There's plenty of land in the United Kingdom.
I would sincerely have to say.... ...utter bollix.
Compare to our nearest neighbour, Alb's favourite France, we have a similar population but around a 3rd of the land mass.
We need (undeveloped) land for a variety of reasons, not least of which to provide food, but also to provide drainage.
The solution is less people, not more housing.
Also:
there are areas of land that are unsuitable for housing, some of which have already been used for it. That's also true of farming. And any other purpose you can think of.
If a lack of land was really a problem, we would have to stop the growth of developments that inefficiently cram in lots of tiny semi or detached properties each with a minute garden. We'd be building vertically, which we've been doing in cities for decades for that very reason.
Approximately 1% of the UK's area is already covered by roads....
The UK hasn't been self-sufficient in food for 200 years, when the population was about a fifth of now.
A population reduction is very hard to achieve, and has all sorts of undesirable consequences. Just look at what China's one child per family policy did, and consider what is required to enforce it.
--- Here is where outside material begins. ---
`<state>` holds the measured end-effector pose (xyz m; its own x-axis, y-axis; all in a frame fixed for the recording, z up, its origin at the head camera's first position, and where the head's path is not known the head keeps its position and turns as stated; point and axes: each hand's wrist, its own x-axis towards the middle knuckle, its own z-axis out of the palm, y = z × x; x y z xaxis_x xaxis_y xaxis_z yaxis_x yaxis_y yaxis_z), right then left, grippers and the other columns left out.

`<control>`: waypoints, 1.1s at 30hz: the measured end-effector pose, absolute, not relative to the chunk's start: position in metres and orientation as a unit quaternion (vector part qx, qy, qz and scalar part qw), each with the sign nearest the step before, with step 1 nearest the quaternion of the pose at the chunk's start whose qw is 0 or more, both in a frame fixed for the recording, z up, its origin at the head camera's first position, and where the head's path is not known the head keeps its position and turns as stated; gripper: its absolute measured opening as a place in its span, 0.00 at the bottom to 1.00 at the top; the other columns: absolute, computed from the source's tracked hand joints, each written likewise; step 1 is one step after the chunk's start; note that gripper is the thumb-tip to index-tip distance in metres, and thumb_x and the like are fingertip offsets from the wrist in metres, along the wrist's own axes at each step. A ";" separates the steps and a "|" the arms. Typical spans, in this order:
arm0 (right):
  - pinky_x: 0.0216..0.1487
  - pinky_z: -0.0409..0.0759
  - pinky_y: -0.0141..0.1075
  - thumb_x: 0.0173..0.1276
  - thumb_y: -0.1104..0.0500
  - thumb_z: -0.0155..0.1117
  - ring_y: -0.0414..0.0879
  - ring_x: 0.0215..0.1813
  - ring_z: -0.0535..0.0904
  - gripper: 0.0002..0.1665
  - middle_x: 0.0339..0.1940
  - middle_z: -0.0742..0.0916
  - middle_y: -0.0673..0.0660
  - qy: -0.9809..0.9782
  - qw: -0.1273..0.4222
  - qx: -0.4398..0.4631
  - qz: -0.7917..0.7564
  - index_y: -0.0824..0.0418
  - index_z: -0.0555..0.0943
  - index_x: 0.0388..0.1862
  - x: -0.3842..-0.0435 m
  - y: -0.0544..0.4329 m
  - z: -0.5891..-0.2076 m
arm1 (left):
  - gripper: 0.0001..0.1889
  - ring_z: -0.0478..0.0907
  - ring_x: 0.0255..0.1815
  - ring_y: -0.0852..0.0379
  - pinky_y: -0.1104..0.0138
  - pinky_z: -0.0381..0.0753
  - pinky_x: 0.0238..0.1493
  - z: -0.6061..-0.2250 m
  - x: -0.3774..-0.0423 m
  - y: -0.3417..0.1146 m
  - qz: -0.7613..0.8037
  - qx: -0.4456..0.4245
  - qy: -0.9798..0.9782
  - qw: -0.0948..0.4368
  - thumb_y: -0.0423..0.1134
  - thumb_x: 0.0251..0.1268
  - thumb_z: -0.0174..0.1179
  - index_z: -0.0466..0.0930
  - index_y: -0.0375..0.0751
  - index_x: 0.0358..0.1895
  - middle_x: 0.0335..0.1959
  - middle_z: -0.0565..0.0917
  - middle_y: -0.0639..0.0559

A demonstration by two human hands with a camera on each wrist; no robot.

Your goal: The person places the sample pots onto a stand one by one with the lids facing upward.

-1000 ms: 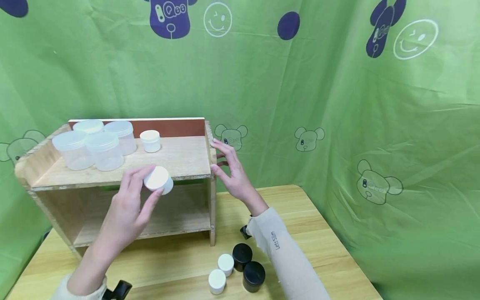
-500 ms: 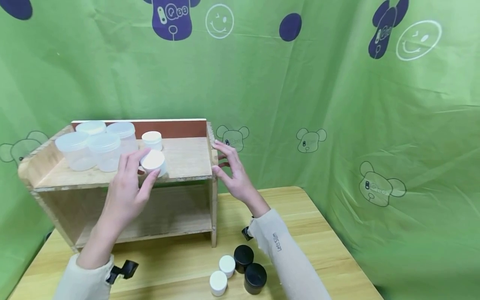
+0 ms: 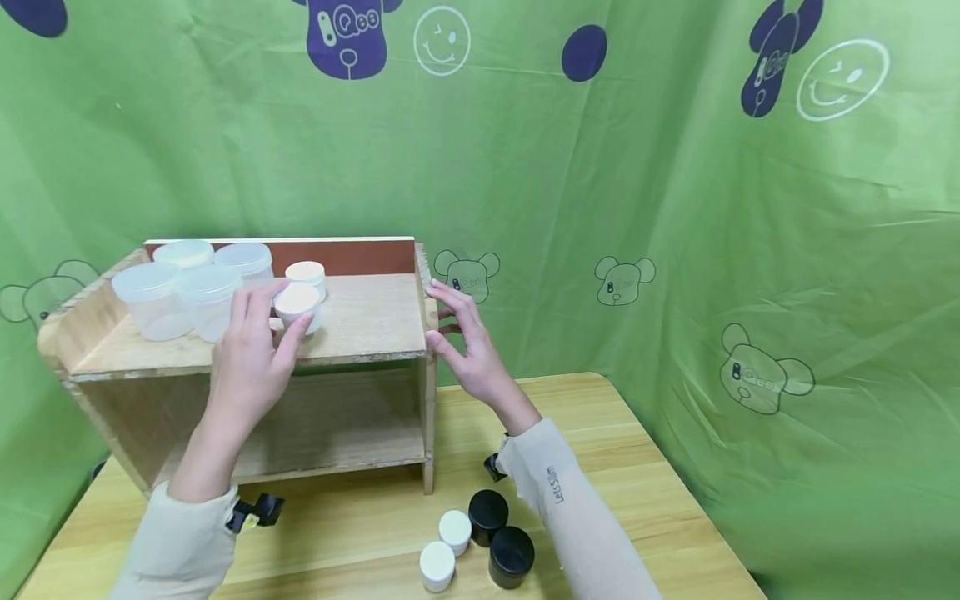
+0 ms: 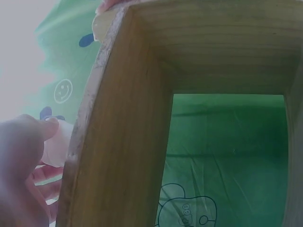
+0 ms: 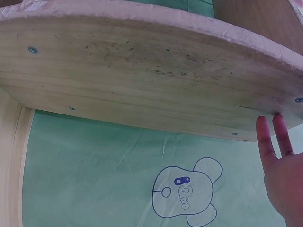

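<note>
1. Raised and carried inward since a second ago, the white-lidded jar [image 3: 298, 303] is now over the upper shelf board [image 3: 367, 321], lid facing up.
2. Pinched between thumb and fingers of the left hand [image 3: 249, 357], it lies at the fingertips, right of and beyond the palm, its squat axis roughly upright.
3. Just behind it stands a small white jar [image 3: 306, 272]; whether the two touch, or the held base meets the board, I cannot tell.
4. Farther off, the right hand [image 3: 471, 348] has its fingers against the side panel [image 5: 142, 66], holding no jar; the left is nearer.
</note>
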<state>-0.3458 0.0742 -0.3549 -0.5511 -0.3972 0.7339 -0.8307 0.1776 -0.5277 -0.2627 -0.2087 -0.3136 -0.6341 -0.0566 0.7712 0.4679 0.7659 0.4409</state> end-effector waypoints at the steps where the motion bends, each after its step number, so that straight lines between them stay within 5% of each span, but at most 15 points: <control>1: 0.63 0.81 0.50 0.79 0.34 0.51 0.56 0.62 0.75 0.40 0.83 0.63 0.53 -0.735 0.222 0.417 0.486 0.53 0.61 0.80 -0.346 0.074 -0.355 | 0.25 0.78 0.43 0.40 0.52 0.74 0.35 -0.314 -0.264 -0.209 -0.325 -0.118 -0.845 0.408 0.40 0.75 0.62 0.71 0.33 0.69 0.56 0.72 0.34; 9: 0.63 0.81 0.52 0.78 0.31 0.50 0.56 0.62 0.75 0.43 0.83 0.63 0.53 -0.737 0.217 0.414 0.489 0.54 0.61 0.80 -0.347 0.074 -0.356 | 0.25 0.82 0.47 0.35 0.44 0.81 0.48 -0.313 -0.273 -0.209 -0.341 -0.094 -0.844 0.402 0.41 0.76 0.61 0.71 0.30 0.67 0.57 0.73 0.32; 25: 0.63 0.81 0.50 0.80 0.42 0.54 0.56 0.62 0.75 0.36 0.83 0.63 0.54 -0.730 0.220 0.422 0.490 0.54 0.62 0.80 -0.348 0.074 -0.357 | 0.26 0.81 0.45 0.33 0.41 0.80 0.47 -0.309 -0.279 -0.206 -0.324 -0.054 -0.862 0.386 0.43 0.75 0.62 0.71 0.30 0.68 0.58 0.74 0.32; 33: 0.63 0.81 0.48 0.79 0.33 0.50 0.56 0.62 0.75 0.41 0.83 0.63 0.54 -0.739 0.218 0.412 0.486 0.54 0.61 0.80 -0.347 0.074 -0.355 | 0.26 0.78 0.43 0.32 0.39 0.78 0.45 -0.308 -0.281 -0.205 -0.319 -0.043 -0.867 0.380 0.43 0.76 0.61 0.71 0.30 0.68 0.59 0.74 0.31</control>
<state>-0.3471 0.0737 -0.3550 -0.5662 -0.3965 0.7226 -0.8206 0.1886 -0.5395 -0.2808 -0.2054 -0.3078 -0.7070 -0.1672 0.6871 0.3177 0.7929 0.5199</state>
There are cultural differences to consider; you mentioned France, where property in rural areas is cheap and hard to sell. That's why many properties in north and western France were bought by British owners, and is a market that will be adversely affected by Brexit. Buying your own property is less of a priority for the French(most Europeans really) which is another important factor of prices.
Are there solutions to these problems? Sure, but none of them are palatable enough for us to accept being told to implement them. Look at the emotional reaction to being told to wear a mask in public for proof of that.